I’m trying to write a custom recipe. I’m copying PLAC annotation from core.py:recipe_args. The type value for the argument is often the string <value is a self-reference, replaced by this string>. Presumably this is some internal placeholder used by Prodigy. How does it work?
In particular I’m asking because I’m trying to take a path to a match patterns file as a positional argument, so I’m copying recipe_args['patterns'] and changing it as necessary. If I leave that string in place I get the error
ValueError: '<value is a self-reference, replaced by this string>' is not callable
Presumably the Prodigy internals replaces this with the appropriate factory function.
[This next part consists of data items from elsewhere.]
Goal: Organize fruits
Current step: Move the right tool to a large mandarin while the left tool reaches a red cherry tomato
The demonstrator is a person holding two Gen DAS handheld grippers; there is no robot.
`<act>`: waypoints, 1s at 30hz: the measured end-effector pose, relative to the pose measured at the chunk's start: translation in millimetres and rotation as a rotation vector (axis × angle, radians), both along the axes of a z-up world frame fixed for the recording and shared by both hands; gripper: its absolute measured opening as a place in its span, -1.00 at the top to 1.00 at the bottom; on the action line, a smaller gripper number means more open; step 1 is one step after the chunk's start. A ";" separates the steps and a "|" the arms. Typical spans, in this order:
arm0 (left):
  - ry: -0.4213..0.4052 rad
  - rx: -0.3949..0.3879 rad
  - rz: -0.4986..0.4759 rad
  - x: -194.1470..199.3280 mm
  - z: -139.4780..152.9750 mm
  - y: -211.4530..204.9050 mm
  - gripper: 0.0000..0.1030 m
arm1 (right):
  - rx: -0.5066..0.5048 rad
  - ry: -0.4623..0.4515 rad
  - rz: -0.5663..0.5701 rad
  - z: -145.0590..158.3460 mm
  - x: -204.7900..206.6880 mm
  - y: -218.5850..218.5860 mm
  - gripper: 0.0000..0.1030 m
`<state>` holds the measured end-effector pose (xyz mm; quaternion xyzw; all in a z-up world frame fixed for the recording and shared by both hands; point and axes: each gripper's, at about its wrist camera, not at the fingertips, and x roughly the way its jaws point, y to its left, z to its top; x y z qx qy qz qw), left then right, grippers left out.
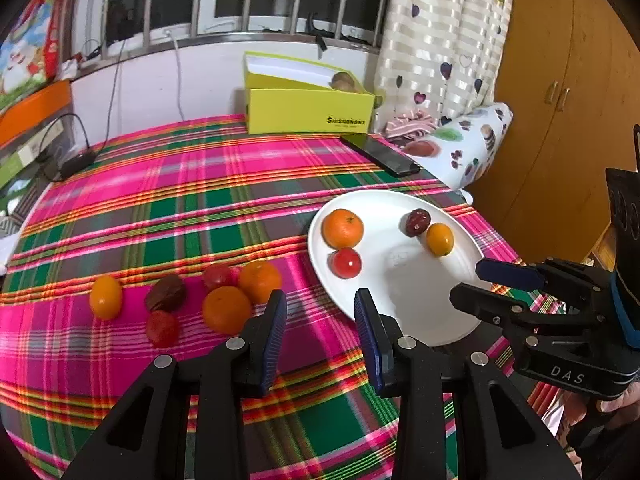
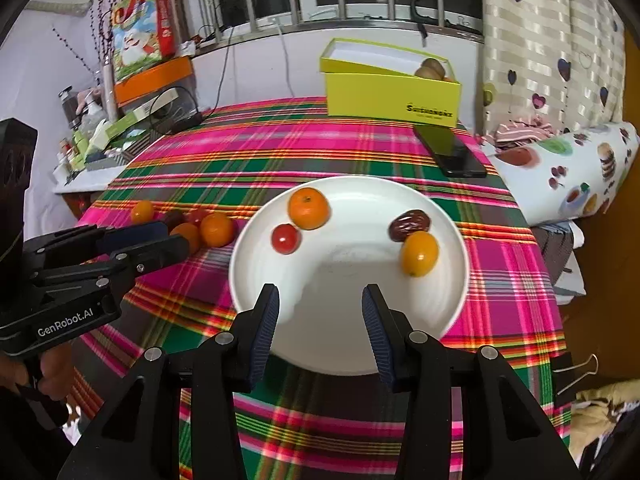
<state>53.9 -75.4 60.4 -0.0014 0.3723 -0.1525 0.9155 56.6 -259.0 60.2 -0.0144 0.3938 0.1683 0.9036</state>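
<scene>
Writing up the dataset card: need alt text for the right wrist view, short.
Open right gripper hovers over the near edge of a white plate holding a mandarin, cherry tomato, red date and kumquat. The plate sits on a plaid tablecloth; the left gripper reaches toward loose fruit beside it.

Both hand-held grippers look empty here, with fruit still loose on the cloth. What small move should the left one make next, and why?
Probably ease the left hand-held gripper forward and left onto the nearest orange on the tablecloth. Its jaws are open and empty, that orange lies just ahead of its left finger, and the white plate already holds four fruits, with bare room left for more.
</scene>
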 end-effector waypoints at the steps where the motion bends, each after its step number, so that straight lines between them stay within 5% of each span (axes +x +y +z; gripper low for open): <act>1: -0.001 -0.001 0.004 -1.3 0.0 2.0 0.10 | -0.001 0.000 0.004 -0.1 -0.6 1.5 0.13; 30: 0.022 -0.056 0.123 -13.0 -16.4 66.1 0.10 | -0.005 0.037 0.111 -7.3 -3.1 48.9 0.13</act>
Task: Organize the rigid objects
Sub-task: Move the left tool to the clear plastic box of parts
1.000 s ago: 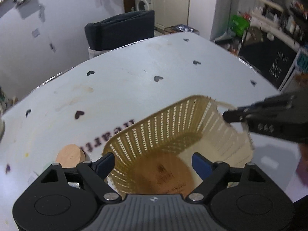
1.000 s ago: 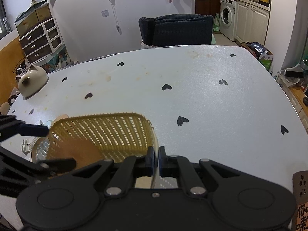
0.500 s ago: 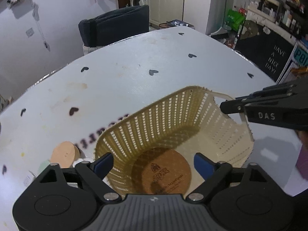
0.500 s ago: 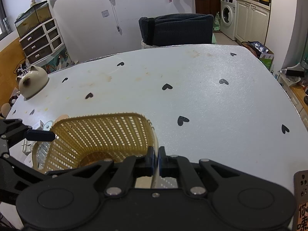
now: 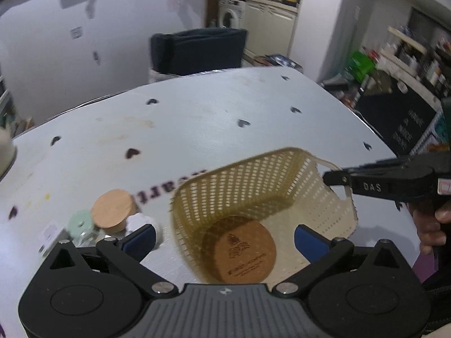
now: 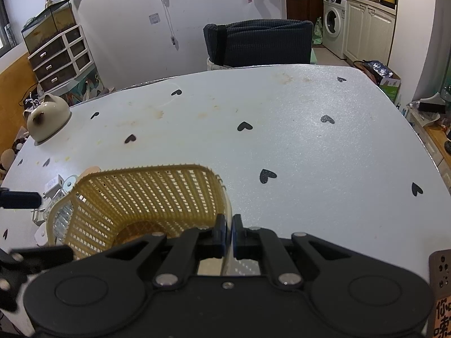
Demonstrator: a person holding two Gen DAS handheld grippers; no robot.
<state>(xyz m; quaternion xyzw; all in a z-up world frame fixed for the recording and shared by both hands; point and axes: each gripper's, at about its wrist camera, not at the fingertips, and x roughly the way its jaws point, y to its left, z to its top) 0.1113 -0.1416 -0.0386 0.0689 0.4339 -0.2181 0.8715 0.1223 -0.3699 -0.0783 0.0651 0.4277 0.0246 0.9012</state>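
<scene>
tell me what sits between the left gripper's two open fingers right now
In the left wrist view, the left gripper has just been opening; between its fingers lie the yellow basket's near wall and the cork coaster on its floor, untouched.

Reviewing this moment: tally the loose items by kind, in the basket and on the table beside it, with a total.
Cork coasters in the basket: 1
Round wooden lids on the table: 1
Mint-green pieces beside it: 1
White pieces beside it, blurred: 1
Total: 4 told apart; others by the basket are too blurred to count.
</scene>
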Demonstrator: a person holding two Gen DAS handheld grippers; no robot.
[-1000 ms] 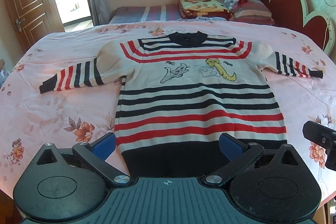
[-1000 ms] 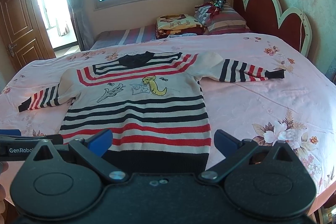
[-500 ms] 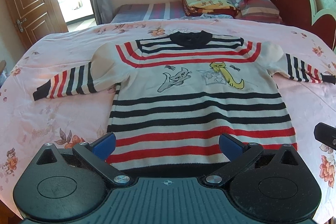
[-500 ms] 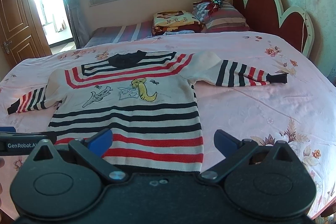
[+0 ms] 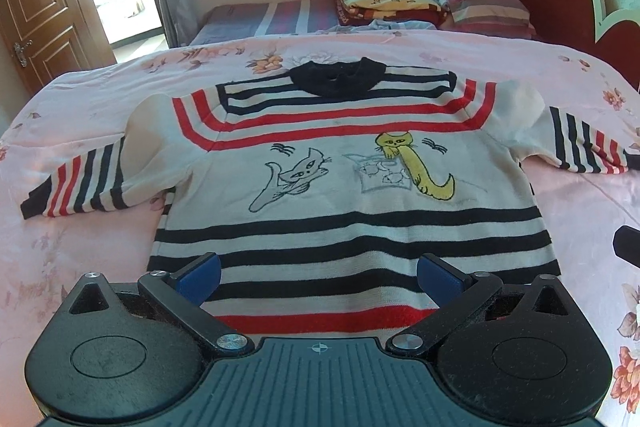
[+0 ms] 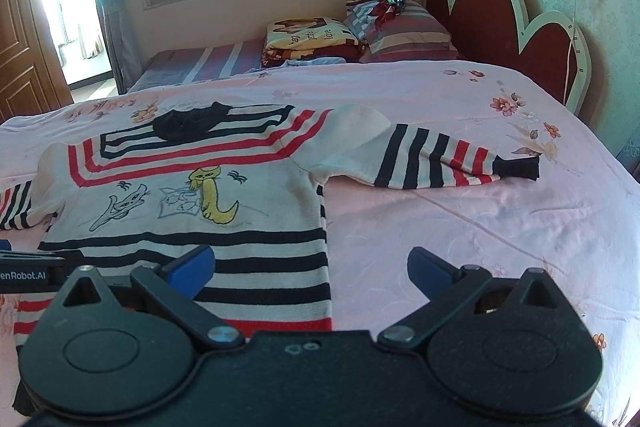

Things seem to work if I omit this element from the PLAC tuple. Is there any reason I should keep it in?
Could you post an example of your code or just the recipe decorator and function arguments you’re using?
The recipe_args are Plac argument annotation tuples, to make it easier for Prodigy to reuse them across the individual recipes. So in your recipe, it should look something like this:
from prodigy import recipe_args
@prodigy.recipe('my_recipe'
patterns=recipe_args['patterns'])
def my_recipe(patterns=None):
print(patterns)
Under the hood, recipe_args is a dictionary that contains entries like this:
'patterns': ("Path to match patterns file", "option", "pt", Path)
This makes the argument an option that can be used as --patterns (if your argument is called patterns) or -pt, and the command-line input will be converted from a string to a pathlib.Path. You can also define your own argument annotations or leave them out completely (which means that all command-line arguments are going to be positional and passed in as strings).
@recipe('ner.print-pattern-stream',
spacy_model=recipe_args['spacy_model'],
patterns=(
'Path to match patterns file',
'positional',
None,
'<value is a self-reference, replaced by this string>'),
source=recipe_args['source'],
api=recipe_args['api'],
loader=recipe_args['loader'])
def print_pattern_stream(spacy_model, patterns, source=None, api=None, loader=None):
...etc...
I copied the patterns tuple from recipe_args['patterns'], changing 'option' to 'positional' and removing the short argument name 'pt'.
If I change this to just patterns=('Path to match patterns file', 'positional') everything works fine.
The idea for the recipe_args is that they can be used to replace the tuples (see my example above) – not copied. So instead of the tuple, you can just use recipe_args['patterns'] in your recipes. This is the original tuple:
("Path to match patterns file", "option", "pt", Path)
In the compiled Python source, the Path reference (to pathlib.Path) seems to get replaced with that '<value is a self-reference, replaced by this string>' string. So if you just copy that output instead of using recipe_args['patterns'] in your script, you’ll end up with this string instead of the actual Path class.
The fourth argument of the tuple is the argument type or a converter function. When the argument is passed in from the command-line, this will be called on the argument value. This also explains why you see this error – you’re passing in a string, not a callable. Argument types can be built-ins like str, int or bool, but also other callables and functions. So in this case, patterns.jsonl → Path('patterns.jsonl').
I copied and modified recipe_args instead of just dereferencing it because in my standalone recipe the patterns file should be a positional rather than an optional argument. This probably wouldn’t be the case if this functionality was incorporated into the ner.print-stream recipe.
I didn’t know about the Path converter function. Here I think I don’t need it because I end up writing
model = PatternMatcher(spacy.load(spacy_model)).from_disk(patterns)
Yes, this makes sense. I think in the long run, you’ll probably build up your own set of arguments annotations for your custom recipes that cover your needs and preferences. There’s actually quite a lot of cool stuff you can do with those (the Plac documentation has some more examples as well).
The PRODIGY_README.html also includes a list of the most important, reusable recipe_args and their annotations, including the type or converter function.